WHAT THE TASK ASKS: Reprint the lines below as they are, minus the pictures.

***** DATASET EXCERPT *****

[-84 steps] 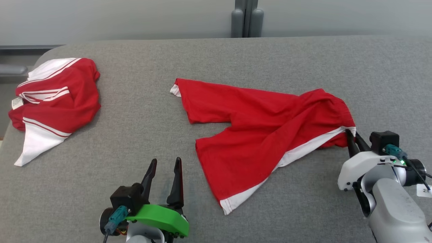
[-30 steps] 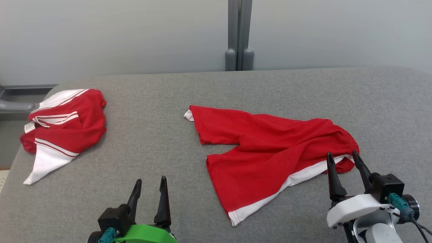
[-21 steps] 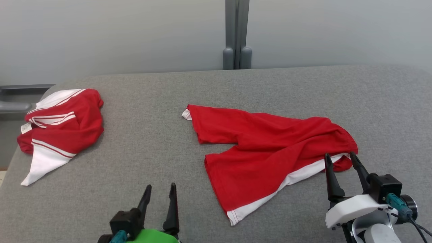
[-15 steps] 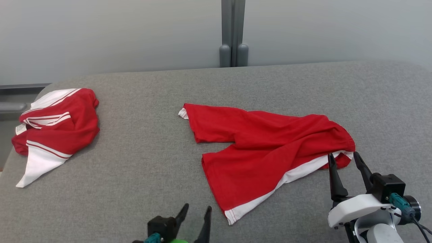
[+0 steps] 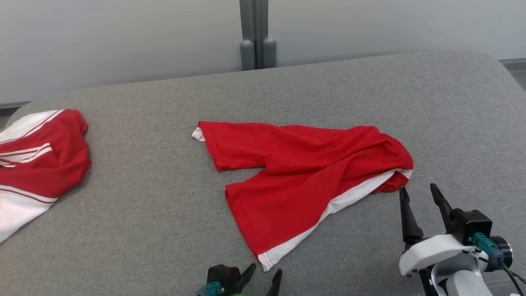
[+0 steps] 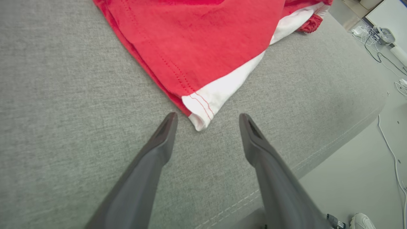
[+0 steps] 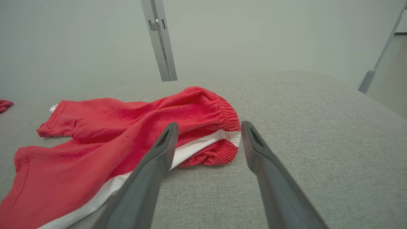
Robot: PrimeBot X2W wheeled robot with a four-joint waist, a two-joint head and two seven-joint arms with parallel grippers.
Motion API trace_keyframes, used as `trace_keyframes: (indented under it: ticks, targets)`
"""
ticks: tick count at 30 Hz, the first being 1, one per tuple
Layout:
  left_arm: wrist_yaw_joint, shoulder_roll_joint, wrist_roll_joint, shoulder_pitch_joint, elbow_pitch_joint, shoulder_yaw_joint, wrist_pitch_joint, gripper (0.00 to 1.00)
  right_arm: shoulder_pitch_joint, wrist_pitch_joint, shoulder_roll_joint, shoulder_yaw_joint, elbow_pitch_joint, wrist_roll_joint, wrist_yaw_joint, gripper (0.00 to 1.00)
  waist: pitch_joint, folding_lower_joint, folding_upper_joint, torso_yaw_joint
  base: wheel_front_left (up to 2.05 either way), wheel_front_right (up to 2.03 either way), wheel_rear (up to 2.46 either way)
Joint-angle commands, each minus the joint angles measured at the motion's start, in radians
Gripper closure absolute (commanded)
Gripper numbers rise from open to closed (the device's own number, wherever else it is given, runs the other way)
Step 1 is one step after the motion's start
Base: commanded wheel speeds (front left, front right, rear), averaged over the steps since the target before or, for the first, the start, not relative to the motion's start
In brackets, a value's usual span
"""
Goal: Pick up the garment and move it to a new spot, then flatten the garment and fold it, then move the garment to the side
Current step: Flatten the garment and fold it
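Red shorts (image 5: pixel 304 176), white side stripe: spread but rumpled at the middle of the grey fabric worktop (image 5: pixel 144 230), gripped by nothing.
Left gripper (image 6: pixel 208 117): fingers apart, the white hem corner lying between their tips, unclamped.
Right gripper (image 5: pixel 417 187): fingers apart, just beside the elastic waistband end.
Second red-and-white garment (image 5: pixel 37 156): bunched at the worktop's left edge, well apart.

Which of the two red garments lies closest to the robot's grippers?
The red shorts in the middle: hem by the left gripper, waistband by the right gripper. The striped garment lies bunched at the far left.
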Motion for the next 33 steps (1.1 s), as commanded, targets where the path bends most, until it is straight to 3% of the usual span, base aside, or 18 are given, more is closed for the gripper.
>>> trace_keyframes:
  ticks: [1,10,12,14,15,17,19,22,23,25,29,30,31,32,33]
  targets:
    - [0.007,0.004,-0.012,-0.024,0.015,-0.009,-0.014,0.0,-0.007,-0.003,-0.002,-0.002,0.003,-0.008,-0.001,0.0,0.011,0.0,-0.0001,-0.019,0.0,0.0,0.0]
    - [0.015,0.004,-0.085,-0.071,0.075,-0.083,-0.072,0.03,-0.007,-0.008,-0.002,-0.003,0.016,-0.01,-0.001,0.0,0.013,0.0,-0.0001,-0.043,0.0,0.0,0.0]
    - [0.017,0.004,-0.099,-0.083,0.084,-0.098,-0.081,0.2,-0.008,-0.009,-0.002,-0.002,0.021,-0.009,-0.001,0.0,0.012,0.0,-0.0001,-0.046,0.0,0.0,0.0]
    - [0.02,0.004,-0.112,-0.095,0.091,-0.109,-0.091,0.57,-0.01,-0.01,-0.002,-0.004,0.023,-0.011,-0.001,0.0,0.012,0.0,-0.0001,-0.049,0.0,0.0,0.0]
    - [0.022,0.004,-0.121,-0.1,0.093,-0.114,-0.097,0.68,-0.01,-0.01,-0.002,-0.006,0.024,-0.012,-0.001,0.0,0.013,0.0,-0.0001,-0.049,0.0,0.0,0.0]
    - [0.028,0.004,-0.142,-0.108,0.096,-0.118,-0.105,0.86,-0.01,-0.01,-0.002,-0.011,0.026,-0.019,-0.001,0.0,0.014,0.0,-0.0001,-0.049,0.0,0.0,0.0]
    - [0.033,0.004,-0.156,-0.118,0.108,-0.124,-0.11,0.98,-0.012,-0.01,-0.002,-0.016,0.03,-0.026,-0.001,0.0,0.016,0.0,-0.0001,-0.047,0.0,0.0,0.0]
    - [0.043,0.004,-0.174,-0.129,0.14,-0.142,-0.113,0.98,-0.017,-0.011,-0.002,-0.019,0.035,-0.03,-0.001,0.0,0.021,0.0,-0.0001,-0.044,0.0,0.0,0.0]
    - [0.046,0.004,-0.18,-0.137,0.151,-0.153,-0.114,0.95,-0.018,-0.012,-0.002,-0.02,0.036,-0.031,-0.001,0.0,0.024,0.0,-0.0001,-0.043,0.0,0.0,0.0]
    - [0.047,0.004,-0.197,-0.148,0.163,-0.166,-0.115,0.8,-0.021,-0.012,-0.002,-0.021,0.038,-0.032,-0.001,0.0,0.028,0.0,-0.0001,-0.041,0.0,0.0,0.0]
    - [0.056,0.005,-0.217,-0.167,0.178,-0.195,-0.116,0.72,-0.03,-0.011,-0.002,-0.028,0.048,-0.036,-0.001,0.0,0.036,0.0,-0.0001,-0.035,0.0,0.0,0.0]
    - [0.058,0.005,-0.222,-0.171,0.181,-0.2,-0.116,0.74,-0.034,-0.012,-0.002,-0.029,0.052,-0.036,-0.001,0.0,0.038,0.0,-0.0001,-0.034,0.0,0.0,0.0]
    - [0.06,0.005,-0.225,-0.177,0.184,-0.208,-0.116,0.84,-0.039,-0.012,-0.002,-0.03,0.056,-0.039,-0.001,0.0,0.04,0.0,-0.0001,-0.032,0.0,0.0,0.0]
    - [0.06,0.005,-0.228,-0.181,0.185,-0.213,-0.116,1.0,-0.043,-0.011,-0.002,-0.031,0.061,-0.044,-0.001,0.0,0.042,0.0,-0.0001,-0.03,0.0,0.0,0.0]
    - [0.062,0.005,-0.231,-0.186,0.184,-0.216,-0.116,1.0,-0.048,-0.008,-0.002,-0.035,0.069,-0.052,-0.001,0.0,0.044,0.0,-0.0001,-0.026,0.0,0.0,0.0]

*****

EXERCISE SOLUTION:
[-84 steps] 
[-30 steps] 
[-21 steps] 
[-15 steps] 
[+0 steps] 
[+0 steps] 
[+0 steps] 
Robot: PrimeBot X2W wheeled robot with a four-joint waist, a two-joint head and two seven-joint arms with parallel grippers.
Motion API trace_keyframes, used as `trace_keyframes: (indented under it: ticks, targets)`
"""
ticks: tick count at 30 Hz, the first being 1, one per tuple
Layout:
  left_arm: wrist_yaw_joint, shoulder_roll_joint, wrist_roll_joint, shoulder_pitch_joint, elbow_pitch_joint, shoulder_yaw_joint, wrist_pitch_joint, gripper (0.00 to 1.00)
  right_arm: shoulder_pitch_joint, wrist_pitch_joint, shoulder_roll_joint, shoulder_yaw_joint, elbow_pitch_joint, wrist_roll_joint, wrist_yaw_joint, gripper (0.00 to 1.00)
  waist: pitch_joint, folding_lower_joint, folding_upper_joint, torso_yaw_joint
  base: wheel_front_left (up to 2.05 either way), wheel_front_right (up to 2.03 either way), wheel_rear (up to 2.46 either way)
Joint-angle commands, each minus the joint angles measured at the motion's start, in radians
Gripper closure absolute (commanded)
Gripper numbers rise from open to closed (the device's own number, wherever else it is given, runs the other way)
Step 1 is one step after the motion's start
Base: commanded wheel speeds (front left, front right, rear), averaged over the steps since the target before or, for the first, the start, not relative to the motion's start
In brackets, a value's usual span
"""
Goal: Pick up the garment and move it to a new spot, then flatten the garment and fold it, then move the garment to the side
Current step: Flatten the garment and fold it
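Red shorts (image 5: pixel 304 176), white side stripe: spread but rumpled at the middle of the grey fabric worktop (image 5: pixel 144 230), gripped by nothing.
Left gripper (image 6: pixel 208 117): fingers apart, the white hem corner lying between their tips, unclamped.
Right gripper (image 5: pixel 417 187): fingers apart, just beside the elastic waistband end.
Second red-and-white garment (image 5: pixel 37 156): bunched at the worktop's left edge, well apart.

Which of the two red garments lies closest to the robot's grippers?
The red shorts in the middle: hem by the left gripper, waistband by the right gripper. The striped garment lies bunched at the far left.
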Motion for the next 33 steps (1.1 s), as commanded, targets where the path bends most, until it is straight to 3% of the usual span, base aside, or 18 are given, more is closed for the gripper.
>>> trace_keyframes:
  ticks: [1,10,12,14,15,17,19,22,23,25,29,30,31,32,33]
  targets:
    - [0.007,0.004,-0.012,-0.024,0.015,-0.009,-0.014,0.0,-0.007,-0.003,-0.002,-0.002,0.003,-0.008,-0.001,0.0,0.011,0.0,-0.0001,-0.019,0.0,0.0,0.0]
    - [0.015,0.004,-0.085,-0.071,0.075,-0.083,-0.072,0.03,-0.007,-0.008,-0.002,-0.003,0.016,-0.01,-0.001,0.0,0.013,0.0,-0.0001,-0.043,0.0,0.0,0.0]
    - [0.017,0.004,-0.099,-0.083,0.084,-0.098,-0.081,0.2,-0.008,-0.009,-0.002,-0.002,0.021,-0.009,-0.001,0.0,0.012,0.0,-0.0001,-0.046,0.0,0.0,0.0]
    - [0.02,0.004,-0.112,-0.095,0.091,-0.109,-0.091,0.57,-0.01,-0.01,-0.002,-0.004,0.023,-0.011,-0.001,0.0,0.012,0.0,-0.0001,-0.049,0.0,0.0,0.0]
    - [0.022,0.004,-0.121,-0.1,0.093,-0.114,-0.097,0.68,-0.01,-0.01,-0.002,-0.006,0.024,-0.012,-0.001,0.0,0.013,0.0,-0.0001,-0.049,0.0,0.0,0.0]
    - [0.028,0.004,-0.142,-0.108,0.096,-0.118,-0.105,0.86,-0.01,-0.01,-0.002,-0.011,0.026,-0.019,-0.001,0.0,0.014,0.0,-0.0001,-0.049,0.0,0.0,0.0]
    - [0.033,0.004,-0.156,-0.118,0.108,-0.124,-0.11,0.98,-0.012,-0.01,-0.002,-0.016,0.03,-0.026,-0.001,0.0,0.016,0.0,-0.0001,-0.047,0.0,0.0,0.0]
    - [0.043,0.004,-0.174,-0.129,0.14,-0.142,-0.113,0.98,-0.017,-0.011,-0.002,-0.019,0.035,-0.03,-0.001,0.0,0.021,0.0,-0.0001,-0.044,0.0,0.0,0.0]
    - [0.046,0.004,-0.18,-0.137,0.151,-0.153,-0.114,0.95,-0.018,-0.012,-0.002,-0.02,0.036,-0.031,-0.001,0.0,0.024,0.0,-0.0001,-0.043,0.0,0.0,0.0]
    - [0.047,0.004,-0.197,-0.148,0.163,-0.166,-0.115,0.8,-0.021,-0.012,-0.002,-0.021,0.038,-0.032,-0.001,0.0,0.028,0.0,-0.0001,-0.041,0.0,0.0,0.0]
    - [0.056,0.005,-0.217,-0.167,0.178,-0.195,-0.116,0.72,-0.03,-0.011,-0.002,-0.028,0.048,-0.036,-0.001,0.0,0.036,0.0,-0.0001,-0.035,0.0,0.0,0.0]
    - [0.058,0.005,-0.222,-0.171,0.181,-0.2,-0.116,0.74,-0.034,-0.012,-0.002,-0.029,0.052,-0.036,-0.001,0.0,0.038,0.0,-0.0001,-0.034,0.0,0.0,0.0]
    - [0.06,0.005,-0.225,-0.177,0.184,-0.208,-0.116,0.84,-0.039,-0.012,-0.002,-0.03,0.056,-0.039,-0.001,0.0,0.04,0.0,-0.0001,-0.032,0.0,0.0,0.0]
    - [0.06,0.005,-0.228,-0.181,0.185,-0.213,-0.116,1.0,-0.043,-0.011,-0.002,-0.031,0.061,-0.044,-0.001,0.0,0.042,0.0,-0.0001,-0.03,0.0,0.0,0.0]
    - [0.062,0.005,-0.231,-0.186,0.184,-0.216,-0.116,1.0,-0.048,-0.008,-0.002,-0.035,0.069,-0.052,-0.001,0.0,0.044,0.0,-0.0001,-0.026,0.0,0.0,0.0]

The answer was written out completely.